Soon it’s time to swim. You know, the water is a lot warmer in the Southland than it is here in the frozen north, but earplugs still would help when you have a head cold. OK, so that’s Lesson No. 3: Never leave the earplugs behind on an ocean swim. When I hauled myself out of the water, I was again disappointed in my time. Clearly my focus, what little there had been, had drifted. Oh, well, I told myself, just keep breathing hard and see where that gets you.

So I got on my bike and nudged myself up on the rivet, or as close as I felt I could get riding a course almost completely unfamiliar to me. I held back here and there through spots friends had warned me about, but I mainly kept on breathing hard. That was what I’d been learning in my races earlier this year. If I could keep my perceived exertion at a certain level, I’d be good to go. I’d be right on the rivet.

Again, the run was going to be a question mark. Could I? We’d soon see. Coming into the transition area, I honestly had no idea if it’d be one step or a hundred. Well, one step turned into another. I knew, suddenly, that I was going pretty fast—for me, at least.
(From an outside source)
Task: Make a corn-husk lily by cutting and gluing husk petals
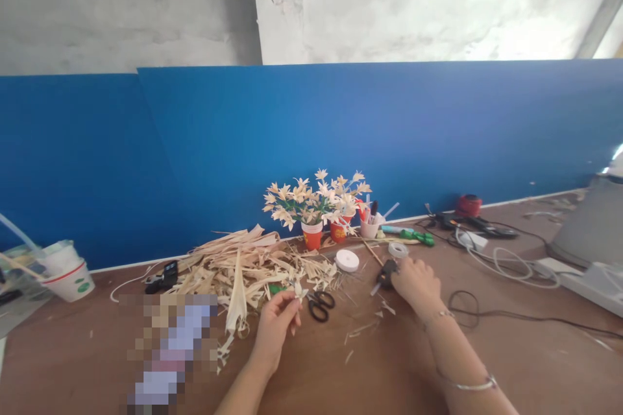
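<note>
Between the thumb and fingers of my left hand [280, 321] is a small pale husk flower [298, 290]. Black-handled scissors [320, 306] lie just right of that hand, their blades partly hidden. My right hand [417, 284] is closed at a black tool [387, 273] that looks like a glue gun, with a translucent stick poking out of it; the fingers partly hide its grip. Beyond both hands stand finished pale flowers [302, 198] on green stems in red paper cups [312, 237]. A white tape roll [347, 260] lies in front of the cups.
Dried husk strips [228, 266] are heaped at left, beside a blurred patch. A white cup [73, 282] stands far left. At right lie white cables [511, 266], a black cord [516, 319] and a power strip [584, 285]. A blue partition [311, 117] borders the table's back.
</note>
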Action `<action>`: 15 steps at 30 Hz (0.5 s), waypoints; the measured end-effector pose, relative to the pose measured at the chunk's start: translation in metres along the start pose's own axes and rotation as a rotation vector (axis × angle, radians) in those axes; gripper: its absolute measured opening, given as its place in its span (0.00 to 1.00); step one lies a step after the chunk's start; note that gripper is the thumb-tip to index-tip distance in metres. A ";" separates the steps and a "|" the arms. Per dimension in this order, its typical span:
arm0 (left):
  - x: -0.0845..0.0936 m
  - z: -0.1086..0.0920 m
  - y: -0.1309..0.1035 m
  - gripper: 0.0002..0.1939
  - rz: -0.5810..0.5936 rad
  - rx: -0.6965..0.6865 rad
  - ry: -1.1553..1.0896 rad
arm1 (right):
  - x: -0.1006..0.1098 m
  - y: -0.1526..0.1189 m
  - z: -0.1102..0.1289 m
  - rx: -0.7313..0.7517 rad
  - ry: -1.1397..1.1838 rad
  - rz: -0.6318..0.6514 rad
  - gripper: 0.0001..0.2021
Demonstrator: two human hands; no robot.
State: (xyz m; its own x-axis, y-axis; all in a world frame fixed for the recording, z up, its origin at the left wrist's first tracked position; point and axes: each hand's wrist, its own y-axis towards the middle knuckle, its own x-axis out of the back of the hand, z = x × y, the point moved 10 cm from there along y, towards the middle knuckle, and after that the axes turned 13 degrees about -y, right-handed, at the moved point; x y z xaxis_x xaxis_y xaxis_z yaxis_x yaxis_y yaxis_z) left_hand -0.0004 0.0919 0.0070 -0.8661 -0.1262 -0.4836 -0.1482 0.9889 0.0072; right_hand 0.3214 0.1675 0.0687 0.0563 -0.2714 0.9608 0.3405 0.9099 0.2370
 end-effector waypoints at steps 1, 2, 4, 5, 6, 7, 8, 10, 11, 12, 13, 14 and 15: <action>-0.001 0.002 0.000 0.14 0.013 0.015 -0.005 | 0.005 -0.002 0.011 0.056 0.120 -0.035 0.13; -0.002 0.004 -0.001 0.14 0.030 0.033 -0.004 | 0.009 -0.007 0.027 0.151 0.273 -0.062 0.13; -0.006 0.009 -0.002 0.13 0.076 0.070 0.016 | 0.009 -0.023 0.066 0.338 0.658 0.018 0.11; -0.008 0.012 -0.003 0.13 0.103 0.086 0.032 | 0.001 -0.035 0.089 0.424 0.808 0.161 0.11; -0.010 0.014 -0.003 0.13 0.132 0.099 0.048 | -0.006 -0.048 0.109 0.487 0.920 0.296 0.13; -0.012 0.016 -0.004 0.13 0.159 0.110 0.062 | -0.011 -0.063 0.127 0.546 1.004 0.421 0.14; -0.014 0.018 -0.005 0.14 0.182 0.120 0.075 | -0.015 -0.075 0.140 0.570 1.073 0.513 0.14; -0.016 0.021 -0.006 0.14 0.214 0.136 0.097 | -0.022 -0.096 0.157 0.613 1.137 0.661 0.13; -0.017 0.021 -0.007 0.14 0.224 0.141 0.105 | -0.023 -0.104 0.162 0.640 1.152 0.710 0.12; -0.018 0.022 -0.007 0.14 0.230 0.143 0.111 | -0.024 -0.109 0.166 0.664 1.155 0.748 0.11; -0.019 0.022 -0.007 0.14 0.231 0.144 0.116 | -0.025 -0.113 0.167 0.683 1.152 0.768 0.10; -0.019 0.022 -0.007 0.14 0.228 0.144 0.118 | -0.026 -0.114 0.167 0.689 1.149 0.773 0.08; -0.018 0.022 -0.006 0.14 0.223 0.143 0.120 | -0.027 -0.114 0.167 0.688 1.145 0.768 0.07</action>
State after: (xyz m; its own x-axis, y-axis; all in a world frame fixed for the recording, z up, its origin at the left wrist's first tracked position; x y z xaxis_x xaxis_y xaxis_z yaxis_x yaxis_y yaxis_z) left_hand 0.0270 0.0898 -0.0033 -0.9212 0.0956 -0.3773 0.1137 0.9932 -0.0260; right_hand 0.1243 0.1234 0.0393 0.7865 0.5201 0.3332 -0.5733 0.8154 0.0804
The first mile passed in a time that would’ve stunned me, if I’d had my wits about me. Thankfully, I didn’t, so I just kept on breathing hard. Good God, this is hard. Keep pushing. Next mile and again, by rights I should be dead or something. Keep pushing. Stay on the rivet. Right there, but no further, just right there. Mile 3: Lord in Heaven help me. This hurts. I fear my labored breathing is startling the other competitors. To one man, I say as I pass: "I only sound like a train." Toward the end of mile 4, I slip over the edge. I stop to walk a few steps, have a little drinkie and gather myself for a last push. I cross the finish line with by far my best time ever and the biggest look of disbelief on my face. As soon as I stop, all the muscle groups that had been tuned out began to seek my immediate attention, all at once, and urgently. Talking to friends, I suddenly found myself wheezing.

Aha, I say to myself. I have finally, finally, finally efforted all the way through a race. No slacking, no backing off out of fear. When you’re sick and tired and newly 35 years old, after all, what do you have to fear?

So this is how I learned how to race. I certainly wouldn’t recommend it, but it’s knowledge I treasure like the most precious gemstone.